Monday, August 25, 2008

Religion and Discrimination in Healthcare

(Note: This is my fifth post under the auspices of the nurse blogger scholarship which I recently received from Value Care, Value Nurses.)

A San Diego fertility clinic that refused to provide artificial insemination to a lesbian woman based on her sexual orientation has tasted defeat at the hands of the California Supreme Court.

Guadalupe Benitez was denied insemination by two doctors at the North Coast Women's Care in Vista, California, after being told by the doctors in question that their Christian values would not allow them to artificially inseminate a lesbian. In later testimony, the doctors stated that they simply would not perform the procedure for any woman who was unmarried, despite her sexual orientation.

While a state appeals court did indeed rule in favor of the doctors' rights to refuse to treat based on sexual orientation or marital status, the California Supreme Court overturned that ruling by citing The Unruh Civil Rights Act, which prohibits discrimination by any business---including medical facilities---based on gender, sexual orientation, religion, and many other protected categories.

An editorial in the Los Angeles Times praises the decision, while also citing disturbing statistics that many states actually have legislation in place protecting doctors' rights to deny patients treatments or services that they find "religiously objectionable". The LA Times also shares the results of recent studies revealing that 14% of doctors polled stated that they would deny certain treatments to certain individuals while refusing to provide viable alternatives or referrals for such care, if confronted with a situation at odds with their religious convictions.

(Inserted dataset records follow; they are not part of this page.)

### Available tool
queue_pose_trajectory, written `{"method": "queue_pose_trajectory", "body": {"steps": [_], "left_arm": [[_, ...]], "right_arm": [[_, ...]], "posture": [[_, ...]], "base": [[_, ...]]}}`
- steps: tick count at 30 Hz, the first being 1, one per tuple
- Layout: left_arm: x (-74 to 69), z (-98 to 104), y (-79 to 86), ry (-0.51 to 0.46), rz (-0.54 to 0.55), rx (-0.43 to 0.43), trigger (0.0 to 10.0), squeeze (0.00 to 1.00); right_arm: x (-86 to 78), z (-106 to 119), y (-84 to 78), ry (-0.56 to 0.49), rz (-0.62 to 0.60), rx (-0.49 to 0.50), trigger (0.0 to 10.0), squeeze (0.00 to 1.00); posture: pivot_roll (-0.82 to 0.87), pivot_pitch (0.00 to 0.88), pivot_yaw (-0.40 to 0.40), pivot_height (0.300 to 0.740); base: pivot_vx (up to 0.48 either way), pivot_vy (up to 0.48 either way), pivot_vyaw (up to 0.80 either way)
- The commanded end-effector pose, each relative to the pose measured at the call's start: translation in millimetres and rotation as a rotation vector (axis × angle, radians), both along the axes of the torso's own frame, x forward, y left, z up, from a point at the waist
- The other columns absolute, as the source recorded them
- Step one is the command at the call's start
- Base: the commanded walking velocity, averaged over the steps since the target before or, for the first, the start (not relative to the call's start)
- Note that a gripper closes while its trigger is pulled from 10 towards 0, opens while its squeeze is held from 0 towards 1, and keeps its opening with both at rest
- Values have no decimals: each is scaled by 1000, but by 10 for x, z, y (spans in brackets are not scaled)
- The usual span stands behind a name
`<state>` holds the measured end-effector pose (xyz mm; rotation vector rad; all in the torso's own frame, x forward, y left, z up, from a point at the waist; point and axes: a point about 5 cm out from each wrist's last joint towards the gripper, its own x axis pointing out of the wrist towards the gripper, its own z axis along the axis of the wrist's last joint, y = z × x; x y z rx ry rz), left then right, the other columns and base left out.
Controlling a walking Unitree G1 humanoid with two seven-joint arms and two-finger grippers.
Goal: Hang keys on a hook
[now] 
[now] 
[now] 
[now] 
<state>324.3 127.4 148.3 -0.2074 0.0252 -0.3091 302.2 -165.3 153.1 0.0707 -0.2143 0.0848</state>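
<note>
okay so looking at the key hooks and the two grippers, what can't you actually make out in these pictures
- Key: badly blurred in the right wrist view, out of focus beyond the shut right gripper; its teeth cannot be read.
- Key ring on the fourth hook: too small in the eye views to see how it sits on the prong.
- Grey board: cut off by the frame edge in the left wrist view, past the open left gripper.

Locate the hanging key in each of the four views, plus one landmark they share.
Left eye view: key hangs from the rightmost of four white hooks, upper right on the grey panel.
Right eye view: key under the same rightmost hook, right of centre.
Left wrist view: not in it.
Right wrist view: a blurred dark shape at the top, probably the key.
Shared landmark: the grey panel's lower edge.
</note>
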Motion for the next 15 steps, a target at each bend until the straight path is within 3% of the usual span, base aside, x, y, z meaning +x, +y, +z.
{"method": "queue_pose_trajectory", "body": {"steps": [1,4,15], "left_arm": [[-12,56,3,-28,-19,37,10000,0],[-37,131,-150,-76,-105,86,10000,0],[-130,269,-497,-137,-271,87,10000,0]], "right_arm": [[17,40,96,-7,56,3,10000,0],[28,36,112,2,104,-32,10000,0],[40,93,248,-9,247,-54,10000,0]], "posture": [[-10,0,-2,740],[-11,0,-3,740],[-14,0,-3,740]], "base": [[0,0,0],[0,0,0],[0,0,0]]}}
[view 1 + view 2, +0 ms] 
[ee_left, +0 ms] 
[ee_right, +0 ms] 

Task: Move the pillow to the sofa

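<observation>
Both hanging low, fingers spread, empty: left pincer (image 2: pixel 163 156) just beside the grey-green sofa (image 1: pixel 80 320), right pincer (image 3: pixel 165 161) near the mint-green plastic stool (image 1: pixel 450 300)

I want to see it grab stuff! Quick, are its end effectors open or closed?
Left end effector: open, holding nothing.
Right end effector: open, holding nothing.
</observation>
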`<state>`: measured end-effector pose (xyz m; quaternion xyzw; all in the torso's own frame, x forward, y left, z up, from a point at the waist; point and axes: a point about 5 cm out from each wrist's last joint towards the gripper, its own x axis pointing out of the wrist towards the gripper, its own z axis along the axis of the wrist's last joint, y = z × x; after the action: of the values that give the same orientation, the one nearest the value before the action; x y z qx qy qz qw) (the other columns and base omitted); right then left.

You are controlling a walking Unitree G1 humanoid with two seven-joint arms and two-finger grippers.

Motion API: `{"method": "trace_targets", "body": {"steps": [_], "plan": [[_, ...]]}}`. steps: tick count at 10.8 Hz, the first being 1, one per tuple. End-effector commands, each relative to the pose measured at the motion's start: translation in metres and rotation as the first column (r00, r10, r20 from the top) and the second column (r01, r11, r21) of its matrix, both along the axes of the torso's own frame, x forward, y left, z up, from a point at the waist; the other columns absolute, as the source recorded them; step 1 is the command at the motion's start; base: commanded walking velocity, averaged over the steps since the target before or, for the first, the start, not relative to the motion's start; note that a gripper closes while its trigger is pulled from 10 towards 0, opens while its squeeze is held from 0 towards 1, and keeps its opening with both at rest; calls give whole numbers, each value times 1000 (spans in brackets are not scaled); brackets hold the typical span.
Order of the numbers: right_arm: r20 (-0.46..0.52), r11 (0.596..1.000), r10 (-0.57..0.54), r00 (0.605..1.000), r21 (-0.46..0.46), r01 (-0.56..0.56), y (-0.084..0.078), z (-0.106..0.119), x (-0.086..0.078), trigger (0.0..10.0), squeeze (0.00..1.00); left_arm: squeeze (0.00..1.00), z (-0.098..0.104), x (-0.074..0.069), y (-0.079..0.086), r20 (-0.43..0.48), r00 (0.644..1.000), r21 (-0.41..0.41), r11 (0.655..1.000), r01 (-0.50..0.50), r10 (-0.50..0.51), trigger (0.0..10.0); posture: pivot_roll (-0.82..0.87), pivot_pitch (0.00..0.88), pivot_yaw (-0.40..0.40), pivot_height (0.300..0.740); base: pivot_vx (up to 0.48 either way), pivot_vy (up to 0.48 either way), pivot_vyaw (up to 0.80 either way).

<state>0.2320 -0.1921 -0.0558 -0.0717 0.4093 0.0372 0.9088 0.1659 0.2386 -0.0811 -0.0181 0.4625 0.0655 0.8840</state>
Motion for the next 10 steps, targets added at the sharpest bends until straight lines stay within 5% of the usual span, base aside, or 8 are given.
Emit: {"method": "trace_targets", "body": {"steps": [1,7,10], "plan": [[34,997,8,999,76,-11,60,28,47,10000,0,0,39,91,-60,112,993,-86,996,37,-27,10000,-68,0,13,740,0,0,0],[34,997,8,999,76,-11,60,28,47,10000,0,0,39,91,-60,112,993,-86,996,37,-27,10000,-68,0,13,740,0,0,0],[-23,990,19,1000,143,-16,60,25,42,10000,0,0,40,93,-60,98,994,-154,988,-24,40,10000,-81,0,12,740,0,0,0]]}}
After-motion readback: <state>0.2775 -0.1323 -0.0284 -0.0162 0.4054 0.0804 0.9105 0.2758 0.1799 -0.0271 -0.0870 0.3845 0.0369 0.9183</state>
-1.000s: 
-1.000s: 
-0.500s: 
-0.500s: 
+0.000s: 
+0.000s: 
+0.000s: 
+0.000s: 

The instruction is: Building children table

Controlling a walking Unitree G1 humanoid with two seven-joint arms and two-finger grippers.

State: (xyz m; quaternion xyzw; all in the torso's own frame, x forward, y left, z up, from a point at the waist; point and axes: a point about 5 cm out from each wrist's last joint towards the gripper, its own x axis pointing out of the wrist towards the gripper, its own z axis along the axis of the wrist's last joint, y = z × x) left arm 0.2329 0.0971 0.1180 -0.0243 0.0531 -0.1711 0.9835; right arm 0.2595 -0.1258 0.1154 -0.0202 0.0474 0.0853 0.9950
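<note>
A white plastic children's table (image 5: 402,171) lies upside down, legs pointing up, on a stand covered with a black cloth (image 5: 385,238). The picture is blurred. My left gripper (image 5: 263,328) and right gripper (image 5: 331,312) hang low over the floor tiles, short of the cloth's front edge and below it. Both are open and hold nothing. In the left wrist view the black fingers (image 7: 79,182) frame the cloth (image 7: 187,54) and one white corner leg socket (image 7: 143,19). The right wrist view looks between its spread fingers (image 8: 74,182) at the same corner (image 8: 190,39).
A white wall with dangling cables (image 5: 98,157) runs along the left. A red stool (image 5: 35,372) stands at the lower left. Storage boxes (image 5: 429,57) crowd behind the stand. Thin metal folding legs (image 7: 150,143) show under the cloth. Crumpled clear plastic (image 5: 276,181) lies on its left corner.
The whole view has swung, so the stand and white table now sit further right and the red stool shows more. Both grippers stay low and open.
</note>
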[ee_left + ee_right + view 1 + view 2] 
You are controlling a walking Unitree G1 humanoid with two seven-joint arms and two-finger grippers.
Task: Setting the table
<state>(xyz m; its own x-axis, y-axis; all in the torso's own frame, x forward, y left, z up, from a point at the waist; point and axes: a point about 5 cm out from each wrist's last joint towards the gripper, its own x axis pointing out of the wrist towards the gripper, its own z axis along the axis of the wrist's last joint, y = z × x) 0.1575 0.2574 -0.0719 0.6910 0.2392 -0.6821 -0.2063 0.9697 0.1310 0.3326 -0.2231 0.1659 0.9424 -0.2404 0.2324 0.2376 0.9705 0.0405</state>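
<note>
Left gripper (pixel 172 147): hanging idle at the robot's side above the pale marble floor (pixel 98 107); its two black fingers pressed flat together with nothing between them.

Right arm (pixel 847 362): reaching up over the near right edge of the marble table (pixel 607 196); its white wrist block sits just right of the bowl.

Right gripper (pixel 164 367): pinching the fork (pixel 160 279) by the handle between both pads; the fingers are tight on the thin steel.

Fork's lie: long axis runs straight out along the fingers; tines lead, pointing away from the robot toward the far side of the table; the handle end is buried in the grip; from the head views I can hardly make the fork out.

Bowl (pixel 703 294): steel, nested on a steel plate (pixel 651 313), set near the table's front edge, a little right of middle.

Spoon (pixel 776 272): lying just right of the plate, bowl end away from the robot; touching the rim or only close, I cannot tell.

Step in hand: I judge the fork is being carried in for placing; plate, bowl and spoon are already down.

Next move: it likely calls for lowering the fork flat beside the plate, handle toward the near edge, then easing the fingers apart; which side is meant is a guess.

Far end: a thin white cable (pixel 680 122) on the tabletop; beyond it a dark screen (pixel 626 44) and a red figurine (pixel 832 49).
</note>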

In reaction to the ruling, the Los Angeles Times editorial states:

"The tradition of religious freedom in the United States is one of the founding ideals of this country. But as our framers envisioned it, religious freedom referred to a right to practice one's own religion free of interference from others. It did not refer to religiously based interference with the rights of others, who may have their own and different religious traditions. Even in the relatively religiously homogeneous era of the framers, such interference was not acceptable. It is even less so in 21st century America. With religious heterogeneity growing, the devotional demands of one group may be increasingly at odds with those of others.

"Yet too often, our deference to religion in contemporary American society has allowed us to subordinate all other values. It has allowed us to routinely accept religiously motivated behaviors that we otherwise would have no reluctance to sanction and that, indeed, would be impermissible with any other justification.

"So it's time to say 'enough.' In the United States, we all are free to practice our religion as we see fit, as long as we do not interfere with the well-being of others by imposing our religious views on them. If physicians or other healthcare providers who have religious objections to legal medical treatments will not at a minimum inform their patients about those treatments and refer them to others who will deliver them, they should act in a way that is consistent with their convictions and the well-being of their patients and find other professions.
"Freedom of religion is a cherished value in American society. So is the right to be free of religious domination by others."

I could not agree more with the statements by the LA Times editorial team. While I wholeheartedly respect the beliefs and values that guide any individuals' life, doctors and medical personnel hold an oath to first "do no harm", and I believe that "harm" includes refusal to provide care to another human being based upon discrimination, potentially leaving that individual without recourse or alternative affordable options for such care. Even though in vitro fertilization is indeed an elective procedure which does not have life-and-death implications per se, it is the principal of the matter that lies at this heart of this case.

As the LA Times stated in yet another editorial: "A clothing store may choose not to sell polo shirts. But once it sells polo shirts, it cannot withhold them from customers based on their race, religion, sexual orientation and so forth." Taking into consideration that medicine is also a business, following the letter of the law, a business must abide by anti-discrimination laws when serving consumers of any class, group, or minority, regardless of the feelings or values of the business owner or operator.

Now, doctors can still indeed refuse to perform abortions, in vitro fertilizations, or any other manner of procedure that does not fall within the bounds of their personal moral compass (just as the aforementioned clothing store can choose to not sell polo shirts). However, following non-discrimination laws, if they choose to offer a procedure to their patients, then it must be offered equally to all, not solely to select groups who meet the doctors' criteria for moral righteousness.

While some may argue that the refusing doctors did, after all, refer the plaintiff to another provider who eventually performed the procedure (and apparently incurred the costs that the patient would have paid in higher fees to the other provider), it is easy to imagine other less fortunate patients being sent on a wild goose chase, seeking medical care that was consistently denied to them based on some aspect of their beliefs or lifestyle.

The California Supreme Court obviously felt that this case had much broader implications beyond fertility and in vitro insemination. With this decision, the court decided to send a clear message that protection against discrimination based on sexual orientation and marital status is just as crucial as protection against discrimination based upon race or gender. If this case had been decided differently, perhaps we would then begin to see further erosions of the rights of gays and lesbians in all manner of areas of legal, medical and commercial transactions.

I am certain that this issue is not going away, and that proposals and ballot initiatives striving to ban gay marriage entirely will surely gain moral steam in reaction to this decision. However, the California Supreme Court has taken a stand, and I personally feel that their choice to rule in the plaintiff's favor, however controversial, will stand the test of time and further appeal.